_WORK TASK:_
The answer should consist of each line below that contains the word "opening".
#####
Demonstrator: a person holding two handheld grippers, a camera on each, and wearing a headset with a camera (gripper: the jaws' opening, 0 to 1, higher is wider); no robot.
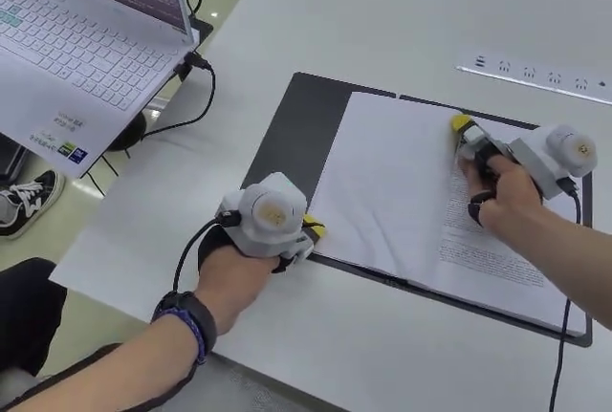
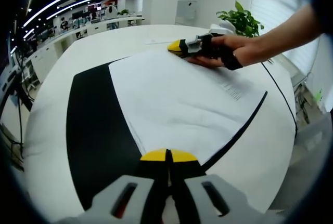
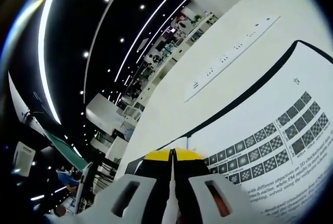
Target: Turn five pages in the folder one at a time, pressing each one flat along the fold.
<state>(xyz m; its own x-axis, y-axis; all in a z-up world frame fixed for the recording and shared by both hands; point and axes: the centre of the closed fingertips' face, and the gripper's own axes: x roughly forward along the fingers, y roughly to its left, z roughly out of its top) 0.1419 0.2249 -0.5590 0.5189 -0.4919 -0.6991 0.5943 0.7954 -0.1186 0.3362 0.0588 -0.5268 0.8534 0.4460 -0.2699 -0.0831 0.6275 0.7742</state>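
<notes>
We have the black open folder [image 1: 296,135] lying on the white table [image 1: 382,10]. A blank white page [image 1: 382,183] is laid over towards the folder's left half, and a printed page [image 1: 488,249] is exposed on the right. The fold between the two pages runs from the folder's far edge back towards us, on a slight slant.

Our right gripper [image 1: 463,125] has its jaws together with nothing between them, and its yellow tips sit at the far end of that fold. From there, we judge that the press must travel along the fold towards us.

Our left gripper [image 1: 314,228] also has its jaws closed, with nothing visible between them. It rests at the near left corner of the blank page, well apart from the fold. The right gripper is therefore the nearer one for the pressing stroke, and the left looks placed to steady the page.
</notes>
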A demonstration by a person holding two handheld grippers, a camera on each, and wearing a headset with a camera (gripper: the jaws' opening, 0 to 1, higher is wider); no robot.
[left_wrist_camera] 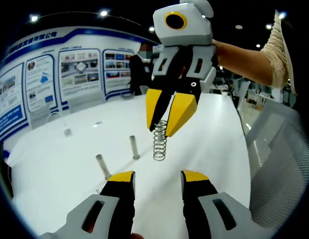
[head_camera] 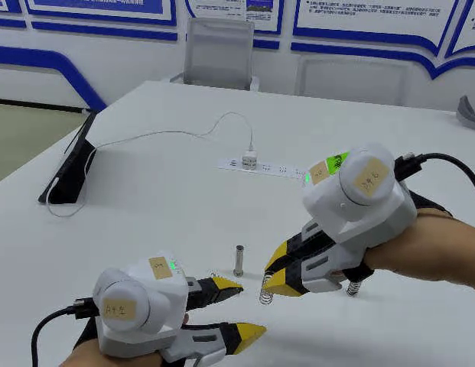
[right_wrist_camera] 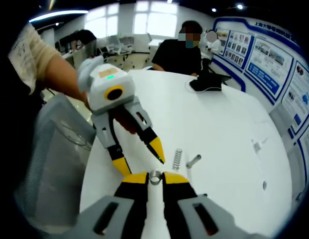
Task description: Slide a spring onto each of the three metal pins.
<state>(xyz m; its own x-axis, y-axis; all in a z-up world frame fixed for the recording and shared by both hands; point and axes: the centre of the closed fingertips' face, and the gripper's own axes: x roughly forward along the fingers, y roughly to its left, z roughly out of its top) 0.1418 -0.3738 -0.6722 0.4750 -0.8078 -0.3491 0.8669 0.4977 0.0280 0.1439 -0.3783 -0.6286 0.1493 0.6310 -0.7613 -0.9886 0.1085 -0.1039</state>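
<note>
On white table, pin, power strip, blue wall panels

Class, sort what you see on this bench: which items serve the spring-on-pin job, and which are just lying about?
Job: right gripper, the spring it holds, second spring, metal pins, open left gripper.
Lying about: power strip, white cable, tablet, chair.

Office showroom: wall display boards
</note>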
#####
_ANSWER BOX:_
Demonstrator: a person holding two handheld grippers, a camera on each, and wearing a headset with a camera (gripper: the jaws' opening, 0 to 1, higher is wider); no robot.
A demonstration by a person holding two handheld grippers, a camera on each, and wearing a headset with a camera (gripper: the jaws' opening, 0 to 1, higher is wider); no robot.

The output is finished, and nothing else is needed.